Department of Mathematics, College of Basic Medical Sciences, China Medical University, and Computer Center, Affiliated Shenjing Hospital, Shenyang, China.
J Exp Clin Cancer Res. 2009 Dec 10;28(1):149. doi: 10.1186/1756-9966-28-149.
More studies based on gene expression data have been reported in great detail, however, one major challenge for the methodologists is the choice of classification methods. The main purpose of this research was to compare the performance of linear discriminant analysis (LDA) and its modification methods for the classification of cancer based on gene expression data.
The classification performance of linear discriminant analysis (LDA) and its modification methods was evaluated by applying these methods to six public cancer gene expression datasets. These methods included linear discriminant analysis (LDA), prediction analysis for microarrays (PAM), shrinkage centroid regularized discriminant analysis (SCRDA), shrinkage linear discriminant analysis (SLDA) and shrinkage diagonal discriminant analysis (SDDA). The procedures were performed by software R 2.80.
PAM picked out fewer feature genes than other methods from most datasets except from Brain dataset. For the two methods of shrinkage discriminant analysis, SLDA selected more genes than SDDA from most datasets except from 2-class lung cancer dataset. When comparing SLDA with SCRDA, SLDA selected more genes than SCRDA from 2-class lung cancer, SRBCT and Brain dataset, the result was opposite for the rest datasets. The average test error of LDA modification methods was lower than LDA method.

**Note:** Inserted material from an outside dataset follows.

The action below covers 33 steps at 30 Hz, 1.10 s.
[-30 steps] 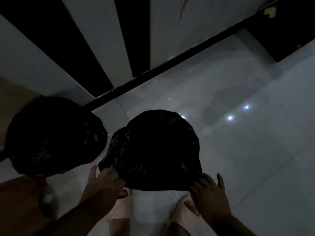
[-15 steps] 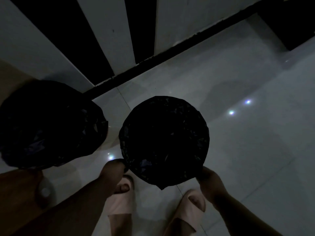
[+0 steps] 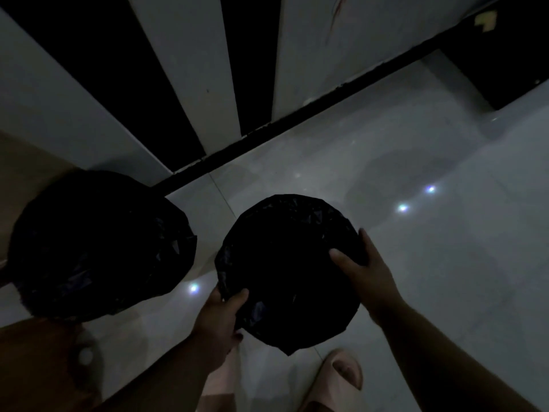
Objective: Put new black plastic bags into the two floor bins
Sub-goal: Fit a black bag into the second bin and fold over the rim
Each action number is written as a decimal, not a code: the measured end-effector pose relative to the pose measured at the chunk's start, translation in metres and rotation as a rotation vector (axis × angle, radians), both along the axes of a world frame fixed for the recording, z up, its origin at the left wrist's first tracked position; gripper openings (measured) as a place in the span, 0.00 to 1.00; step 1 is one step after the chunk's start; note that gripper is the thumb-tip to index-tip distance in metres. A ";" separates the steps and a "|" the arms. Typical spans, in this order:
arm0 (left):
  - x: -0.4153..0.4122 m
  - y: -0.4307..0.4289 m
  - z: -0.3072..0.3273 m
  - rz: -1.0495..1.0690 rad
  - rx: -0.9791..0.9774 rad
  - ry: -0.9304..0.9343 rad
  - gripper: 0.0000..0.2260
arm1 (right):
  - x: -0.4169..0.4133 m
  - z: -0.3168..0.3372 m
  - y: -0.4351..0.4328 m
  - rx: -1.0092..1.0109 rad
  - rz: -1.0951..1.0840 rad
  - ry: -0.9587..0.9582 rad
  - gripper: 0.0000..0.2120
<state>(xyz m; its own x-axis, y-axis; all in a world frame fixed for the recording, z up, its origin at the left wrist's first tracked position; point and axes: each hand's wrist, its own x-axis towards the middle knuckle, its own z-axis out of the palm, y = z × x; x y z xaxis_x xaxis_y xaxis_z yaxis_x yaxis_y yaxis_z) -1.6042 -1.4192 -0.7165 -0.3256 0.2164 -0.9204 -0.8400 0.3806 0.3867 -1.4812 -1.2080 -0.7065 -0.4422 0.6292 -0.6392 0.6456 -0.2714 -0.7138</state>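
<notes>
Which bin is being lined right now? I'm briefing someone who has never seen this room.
Start at the black-and-white striped wall and follow the pale tiled floor toward the person's feet, where two black-bagged bins stand. It is the right bin, nearer the feet. Unlike the left bin, it has the left hand and right hand gripping its rim.

Both hands shifted round the near bin's rim

The right hand (image 3: 364,273) left the near edge of the bag-lined bin (image 3: 289,269) and climbed to its right side, fingers laid over the rim; the left hand (image 3: 221,316) moved from a closed fist below the near-left edge to a thumb hooked over the black bag (image 3: 255,310) there
</notes>
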 end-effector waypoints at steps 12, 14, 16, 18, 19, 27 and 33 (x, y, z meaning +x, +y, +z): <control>0.000 0.003 -0.001 0.109 0.086 -0.073 0.11 | 0.042 -0.021 -0.009 -0.639 -0.167 -0.232 0.38; 0.001 0.003 -0.007 0.170 0.091 -0.066 0.11 | 0.048 -0.013 -0.029 -0.551 -0.204 -0.247 0.35; 0.001 0.005 -0.011 0.226 0.107 -0.067 0.13 | 0.045 -0.004 -0.047 -0.283 -0.253 -0.204 0.22; 0.000 0.009 -0.015 0.271 0.110 -0.076 0.15 | 0.033 0.007 -0.056 0.020 -0.241 -0.252 0.19; -0.002 0.012 -0.016 0.287 0.109 -0.079 0.15 | 0.027 0.009 -0.056 0.124 -0.215 -0.290 0.24; -0.046 0.042 -0.013 0.353 0.150 0.019 0.07 | -0.050 -0.003 -0.016 -0.245 -0.210 -0.139 0.07; -0.091 0.051 -0.028 0.436 0.121 0.031 0.18 | -0.108 -0.009 0.001 -0.224 -0.194 0.013 0.23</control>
<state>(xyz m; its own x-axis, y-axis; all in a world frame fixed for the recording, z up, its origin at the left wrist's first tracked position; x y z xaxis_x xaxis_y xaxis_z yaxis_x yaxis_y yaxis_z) -1.6950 -1.3683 -0.7447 -0.4374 0.1584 -0.8852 -0.8991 -0.0562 0.4342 -1.5887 -1.2072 -0.7150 -0.3368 0.5463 -0.7669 0.5574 -0.5407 -0.6300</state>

The classification performance of LDA modification methods was superior to that of traditional LDA with respect to the average error and there was no significant difference between theses modification methods.
更多基于基因表达数据的研究已经被详细报道,然而,方法学家面临的一个主要挑战是分类方法的选择。本研究的主要目的是比较线性判别分析(LDA)及其修改方法在基于基因表达数据的癌症分类中的性能。
通过将这些方法应用于六个公共癌症基因表达数据集,评估了线性判别分析(LDA)及其修改方法的分类性能。这些方法包括线性判别分析(LDA)、微阵列预测分析(PAM)、收缩质心正则化判别分析(SCRDA)、收缩线性判别分析(SLDA)和收缩对角判别分析(SDDA)。这些程序由软件 R 2.80 执行。
PAM 从大多数数据集(除了 Brain 数据集)中挑选的特征基因比其他方法都要少。对于两种收缩判别分析方法,SLDA 从大多数数据集(除了 2 类肺癌数据集)中挑选的基因比 SDDA 多。当将 SLDA 与 SCRDA 进行比较时,SLDA 从 2 类肺癌、SRBCT 和 Brain 数据集选择的基因比 SCRDA 多,而对于其余数据集,结果则相反。LDA 修正方法的平均测试误差低于 LDA 方法。
就平均误差而言,LDA 修正方法的分类性能优于传统的 LDA,这些修正方法之间没有显著差异。